When summer came around, it brought with it the glory of the beer garden. Somewhere, not far from here, there was, and probably still is, a thatched inn that claimed to be the world's smallest pub. With its wattle and daubed walls and conical roof it could also claim to be the last surviving prehistoric pub that served pints of foaming ale to the labourers who erected Stonehenge. Archaeological evidence also indicates that these particular Neanderthals were very good darts players too.
It was in the beer garden of this, the most sacred of sites, that we were finally let loose from the car. The prehistoric beer garden which almost certainly had a ley line connecting the jukebox and pool table had the usual array of metal tables with a hole cut through the middle to support the flowering of umbrellas emblazoned with mythical beasts and woodland creatures used by the brewing companies to signify their beer. The barman, forgetting himself and the time shift wandered among the tables wearing a Druidic robe and talked some heathenish nonsense with a group of wizened old men who had drunk themselves into a parallel universe. Occasionally, the High-Priest barman would make some kind of effort to pull himself together and joke with the tourists about football and the unusual weather we'd been having lately. But by now the sun was draining from the sky.
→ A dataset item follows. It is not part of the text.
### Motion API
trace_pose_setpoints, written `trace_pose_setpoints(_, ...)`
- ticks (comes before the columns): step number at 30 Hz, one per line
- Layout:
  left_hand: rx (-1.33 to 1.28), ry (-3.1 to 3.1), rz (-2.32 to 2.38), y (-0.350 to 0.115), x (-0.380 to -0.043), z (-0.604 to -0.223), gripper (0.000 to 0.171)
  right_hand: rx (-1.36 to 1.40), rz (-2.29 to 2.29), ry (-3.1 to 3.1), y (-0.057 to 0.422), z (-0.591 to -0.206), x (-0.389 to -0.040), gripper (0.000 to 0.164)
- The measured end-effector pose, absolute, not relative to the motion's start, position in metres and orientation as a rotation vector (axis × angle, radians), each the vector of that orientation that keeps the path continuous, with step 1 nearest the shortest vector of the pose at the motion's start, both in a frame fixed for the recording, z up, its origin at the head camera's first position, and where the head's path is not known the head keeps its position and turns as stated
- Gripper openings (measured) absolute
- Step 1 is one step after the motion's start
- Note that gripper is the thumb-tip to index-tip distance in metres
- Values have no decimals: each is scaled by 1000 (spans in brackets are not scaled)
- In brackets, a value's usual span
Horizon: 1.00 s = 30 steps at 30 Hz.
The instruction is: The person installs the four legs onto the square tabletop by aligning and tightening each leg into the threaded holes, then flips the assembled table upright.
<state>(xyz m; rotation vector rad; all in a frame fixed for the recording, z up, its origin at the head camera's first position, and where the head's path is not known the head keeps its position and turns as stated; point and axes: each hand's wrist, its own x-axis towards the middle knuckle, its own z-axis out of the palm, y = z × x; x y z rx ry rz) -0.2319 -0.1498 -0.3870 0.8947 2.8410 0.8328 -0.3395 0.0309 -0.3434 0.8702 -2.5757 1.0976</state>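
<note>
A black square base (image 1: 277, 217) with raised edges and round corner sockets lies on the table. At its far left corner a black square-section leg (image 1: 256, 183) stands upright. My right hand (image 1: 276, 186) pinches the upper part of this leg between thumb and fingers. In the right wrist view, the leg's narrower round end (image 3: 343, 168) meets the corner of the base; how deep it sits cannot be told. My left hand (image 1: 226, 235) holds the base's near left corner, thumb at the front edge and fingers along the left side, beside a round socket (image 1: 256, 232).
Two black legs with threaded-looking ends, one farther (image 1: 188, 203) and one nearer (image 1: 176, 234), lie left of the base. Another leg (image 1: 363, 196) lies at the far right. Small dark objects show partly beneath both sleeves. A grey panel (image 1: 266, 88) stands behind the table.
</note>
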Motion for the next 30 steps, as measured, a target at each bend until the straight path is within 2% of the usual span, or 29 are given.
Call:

The Coke bottles were empty and the straws gone soggy. The cellophane bags held nothing but golden crumbs and a few precious grains of salt. It was time to be going - back into the twentieth-century and onwards into the twenty first.
But some of us only pretended to leave. We had everyone fooled. Bits of us are still propping up the megalithic bar, supping draughts of stone age beer. Darts at the ready for anyone who decides otherwise.